Da Tong Reading Payoff: This page differs from governing-by-virtue pages because it reads a Liji social ideal rather than an Analects rule of conduct. It differs from min wei gui because da tong describes public commonality and care beyond kinship, not a ranking of people, state altars, and ruler. The article gives readers a source-safe way to cite da tong with its details intact.

Keep the term set visible here: da dao, tian xia wei gong, xuan xian yu neng. The reading changes if one of these terms is translated too smoothly.

Use The Sentence With Context

Da Tong Source Checkpoint: Separate grammar from the later English explanation: Liji, Li Yun, opening with "大道之行也,天下為公,選賢與能,講信修睦。故人不獨親其親...". Keep da dao beside the Chinese wording before accepting the readable English.
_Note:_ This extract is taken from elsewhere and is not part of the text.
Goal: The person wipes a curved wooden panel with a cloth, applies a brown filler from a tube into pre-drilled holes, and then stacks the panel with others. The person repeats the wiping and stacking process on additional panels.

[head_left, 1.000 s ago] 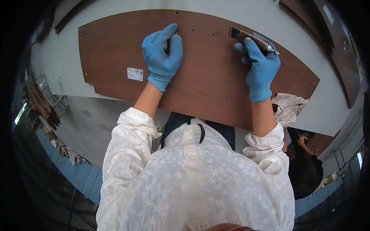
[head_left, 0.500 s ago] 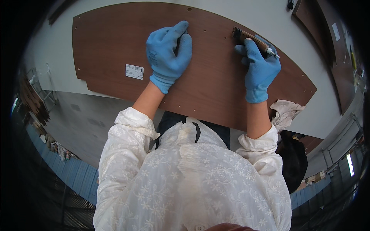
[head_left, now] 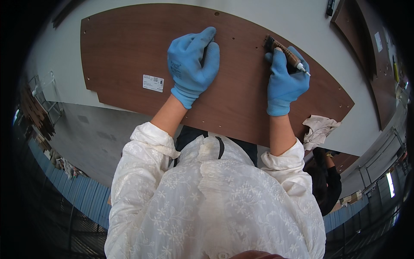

On this page the source anchor is doing real work: it tells the reader where the claim begins, which phrase is being interpreted, and why the explanation should stay narrower than a later proverb or author label.

Da Tong Reader Decision: The practical decision is whether the reader can mark the pivot word before choosing a polished translation. Compare da dao with tian xia wei gong, then ask which English phrase compresses the most. That check blocks the common mistake of memorizing the sentence without knowing which word does the work; it also gives the page a finish line, so the reader leaves with a source habit rather than a smoother slogan.

The reading should end in one practical move: Compare this page with min wei gui and governing-by-virtue pages before using da tong as a political ideal.